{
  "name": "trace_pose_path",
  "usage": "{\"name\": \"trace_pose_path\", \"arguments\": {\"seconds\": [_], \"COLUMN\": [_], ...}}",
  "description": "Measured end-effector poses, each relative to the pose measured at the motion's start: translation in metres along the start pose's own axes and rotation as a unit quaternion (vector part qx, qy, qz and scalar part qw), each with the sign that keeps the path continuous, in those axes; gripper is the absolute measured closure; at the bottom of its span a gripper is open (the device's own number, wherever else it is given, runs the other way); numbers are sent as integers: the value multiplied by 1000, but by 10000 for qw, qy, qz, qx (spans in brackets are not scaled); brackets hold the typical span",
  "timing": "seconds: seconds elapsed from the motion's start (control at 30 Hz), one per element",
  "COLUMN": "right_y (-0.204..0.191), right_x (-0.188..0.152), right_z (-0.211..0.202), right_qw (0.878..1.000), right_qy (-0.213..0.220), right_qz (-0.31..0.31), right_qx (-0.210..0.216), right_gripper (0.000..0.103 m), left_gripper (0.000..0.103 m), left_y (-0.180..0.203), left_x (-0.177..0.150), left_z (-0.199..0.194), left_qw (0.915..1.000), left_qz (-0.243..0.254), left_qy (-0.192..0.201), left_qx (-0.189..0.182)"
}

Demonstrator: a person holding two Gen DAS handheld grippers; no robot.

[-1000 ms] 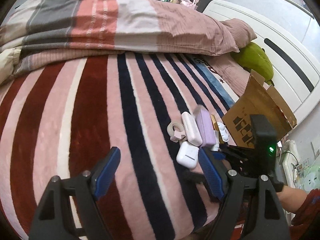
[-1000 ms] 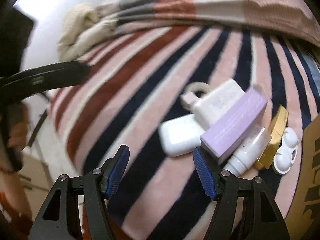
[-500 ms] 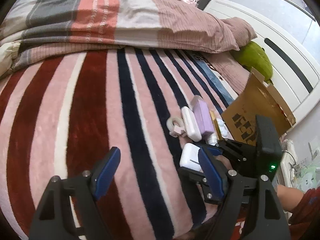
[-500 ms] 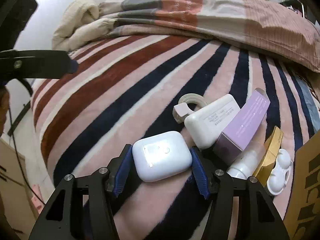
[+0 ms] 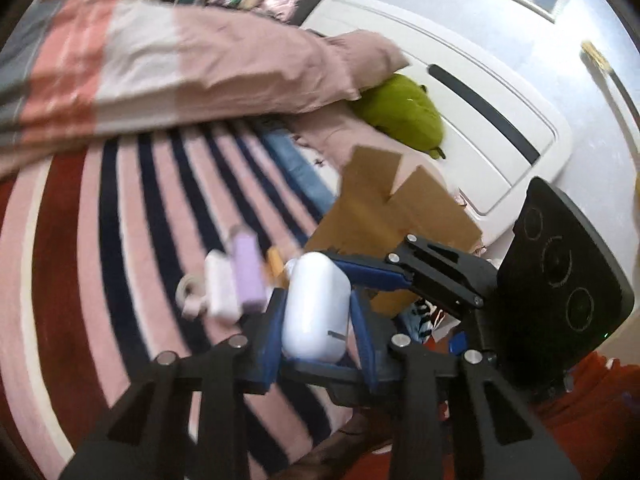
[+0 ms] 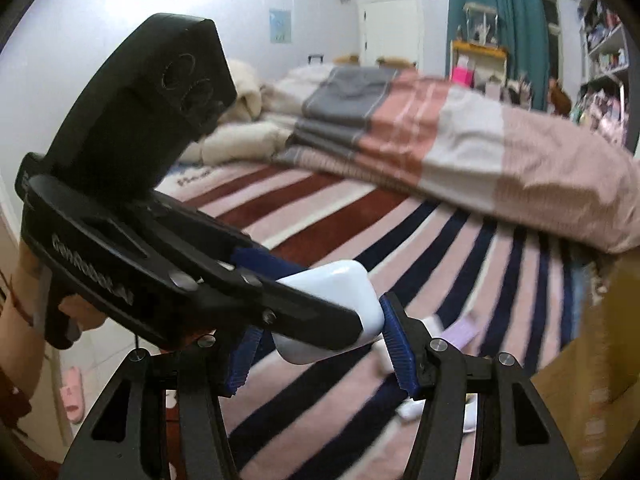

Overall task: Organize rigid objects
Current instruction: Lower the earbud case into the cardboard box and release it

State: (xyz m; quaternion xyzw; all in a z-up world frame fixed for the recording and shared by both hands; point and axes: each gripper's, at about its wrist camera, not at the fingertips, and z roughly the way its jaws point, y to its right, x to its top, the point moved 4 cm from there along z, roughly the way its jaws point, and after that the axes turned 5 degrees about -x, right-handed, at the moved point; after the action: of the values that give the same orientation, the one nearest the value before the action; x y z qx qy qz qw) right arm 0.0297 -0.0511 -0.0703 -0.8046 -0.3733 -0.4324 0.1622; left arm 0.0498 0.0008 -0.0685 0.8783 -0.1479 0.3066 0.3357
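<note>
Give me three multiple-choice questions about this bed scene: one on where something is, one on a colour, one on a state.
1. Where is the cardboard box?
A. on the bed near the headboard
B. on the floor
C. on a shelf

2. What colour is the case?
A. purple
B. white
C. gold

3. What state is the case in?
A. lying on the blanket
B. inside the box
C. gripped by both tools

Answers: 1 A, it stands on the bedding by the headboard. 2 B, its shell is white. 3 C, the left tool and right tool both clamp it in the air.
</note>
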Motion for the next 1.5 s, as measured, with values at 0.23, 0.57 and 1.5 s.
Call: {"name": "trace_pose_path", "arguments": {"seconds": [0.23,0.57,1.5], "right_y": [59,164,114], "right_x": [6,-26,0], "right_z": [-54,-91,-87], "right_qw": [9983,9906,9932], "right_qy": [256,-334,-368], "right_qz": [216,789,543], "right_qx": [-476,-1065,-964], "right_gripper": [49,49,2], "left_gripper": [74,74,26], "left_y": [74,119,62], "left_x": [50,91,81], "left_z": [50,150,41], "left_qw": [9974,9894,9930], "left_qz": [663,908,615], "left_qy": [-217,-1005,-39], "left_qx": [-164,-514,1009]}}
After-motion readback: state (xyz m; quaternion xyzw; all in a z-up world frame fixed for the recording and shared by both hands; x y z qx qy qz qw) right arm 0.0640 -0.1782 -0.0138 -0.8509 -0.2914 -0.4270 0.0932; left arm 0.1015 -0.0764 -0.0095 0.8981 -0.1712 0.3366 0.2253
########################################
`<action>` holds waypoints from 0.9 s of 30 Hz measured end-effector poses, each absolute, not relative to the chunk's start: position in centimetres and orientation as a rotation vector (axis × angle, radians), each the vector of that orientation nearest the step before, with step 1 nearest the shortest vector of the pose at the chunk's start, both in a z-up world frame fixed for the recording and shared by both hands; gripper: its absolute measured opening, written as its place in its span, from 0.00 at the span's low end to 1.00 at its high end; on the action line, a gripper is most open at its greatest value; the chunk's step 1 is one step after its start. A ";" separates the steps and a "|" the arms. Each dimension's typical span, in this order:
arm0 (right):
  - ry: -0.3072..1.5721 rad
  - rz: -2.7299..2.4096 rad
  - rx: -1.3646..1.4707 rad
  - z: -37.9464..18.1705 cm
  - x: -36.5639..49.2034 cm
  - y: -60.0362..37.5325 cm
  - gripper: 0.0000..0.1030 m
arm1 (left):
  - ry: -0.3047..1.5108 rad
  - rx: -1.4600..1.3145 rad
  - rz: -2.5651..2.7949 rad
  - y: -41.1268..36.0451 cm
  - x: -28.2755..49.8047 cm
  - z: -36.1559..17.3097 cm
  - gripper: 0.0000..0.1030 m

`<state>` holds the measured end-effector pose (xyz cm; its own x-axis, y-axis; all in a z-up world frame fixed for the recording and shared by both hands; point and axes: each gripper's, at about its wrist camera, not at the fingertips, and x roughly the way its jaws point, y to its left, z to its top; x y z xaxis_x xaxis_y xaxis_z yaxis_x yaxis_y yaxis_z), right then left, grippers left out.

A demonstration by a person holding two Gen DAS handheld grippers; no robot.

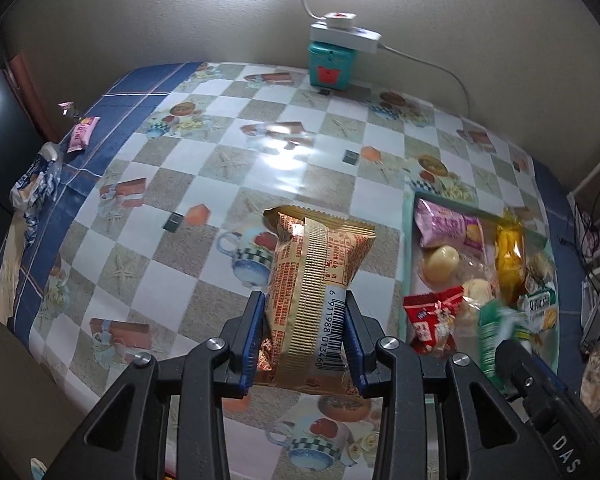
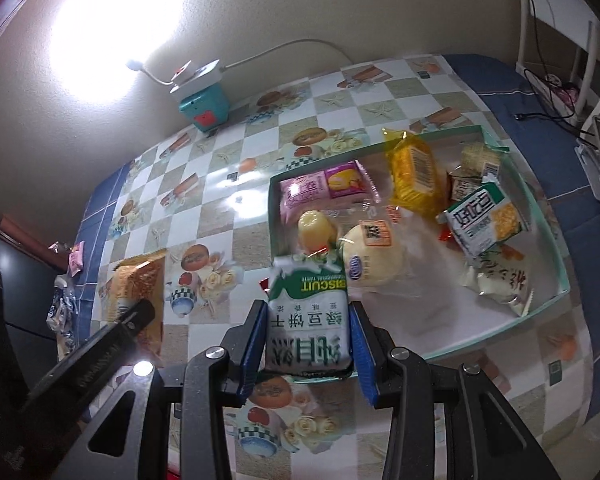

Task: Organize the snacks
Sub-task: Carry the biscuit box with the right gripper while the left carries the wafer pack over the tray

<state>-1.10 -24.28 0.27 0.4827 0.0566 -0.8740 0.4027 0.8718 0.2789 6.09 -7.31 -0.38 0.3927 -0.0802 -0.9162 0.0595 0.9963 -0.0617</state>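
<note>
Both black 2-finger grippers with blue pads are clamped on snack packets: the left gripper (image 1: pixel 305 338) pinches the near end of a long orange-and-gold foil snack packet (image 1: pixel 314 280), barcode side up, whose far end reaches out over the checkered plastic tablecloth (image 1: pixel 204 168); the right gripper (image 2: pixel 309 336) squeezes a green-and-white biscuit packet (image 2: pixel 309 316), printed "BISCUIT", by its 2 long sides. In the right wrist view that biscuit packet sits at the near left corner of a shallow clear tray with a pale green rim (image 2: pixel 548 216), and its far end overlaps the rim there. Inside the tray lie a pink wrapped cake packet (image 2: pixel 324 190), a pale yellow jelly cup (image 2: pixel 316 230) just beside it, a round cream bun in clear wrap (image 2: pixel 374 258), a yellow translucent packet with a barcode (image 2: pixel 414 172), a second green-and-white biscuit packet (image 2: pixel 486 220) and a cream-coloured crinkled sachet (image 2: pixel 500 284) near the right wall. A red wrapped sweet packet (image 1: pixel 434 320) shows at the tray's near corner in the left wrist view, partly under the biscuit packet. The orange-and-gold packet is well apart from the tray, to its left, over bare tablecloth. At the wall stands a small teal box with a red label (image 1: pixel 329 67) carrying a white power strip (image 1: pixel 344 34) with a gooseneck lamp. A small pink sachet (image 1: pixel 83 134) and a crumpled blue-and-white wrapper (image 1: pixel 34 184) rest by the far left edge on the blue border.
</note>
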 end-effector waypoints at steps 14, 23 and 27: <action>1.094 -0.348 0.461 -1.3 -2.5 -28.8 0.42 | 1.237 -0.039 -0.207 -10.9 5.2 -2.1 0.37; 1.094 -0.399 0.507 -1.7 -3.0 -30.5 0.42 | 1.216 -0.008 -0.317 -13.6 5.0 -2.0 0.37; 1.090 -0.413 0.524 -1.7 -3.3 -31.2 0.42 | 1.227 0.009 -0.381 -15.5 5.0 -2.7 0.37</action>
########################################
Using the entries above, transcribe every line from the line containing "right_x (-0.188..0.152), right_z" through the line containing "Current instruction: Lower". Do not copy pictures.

* _Task result_
  "COLUMN": "right_y (-0.204..0.191), right_x (-0.188..0.152), right_z (-0.211..0.202), right_qw (0.878..1.000), right_qy (-0.213..0.220), right_qz (-0.31..0.31), right_qx (-0.210..0.216), right_gripper (0.000..0.103 m), left_gripper (0.000..0.103 m), left_y (-0.180..0.203), left_x (-0.177..0.150), left_z (-0.199..0.194), left_qw (0.915..1.000), left_qz (-0.243..0.254), left_qy (-0.192..0.201), left_qx (-0.189..0.182)"
}

Demonstrator: a person holding two Gen DAS handheld grippers; no robot.

[-1000 ms] 
[-1000 ms] 
[-500 ms] 
[-500 ms] 
[+0 ms] 
[+0 ms] 

Overall task: Organize rigid objects
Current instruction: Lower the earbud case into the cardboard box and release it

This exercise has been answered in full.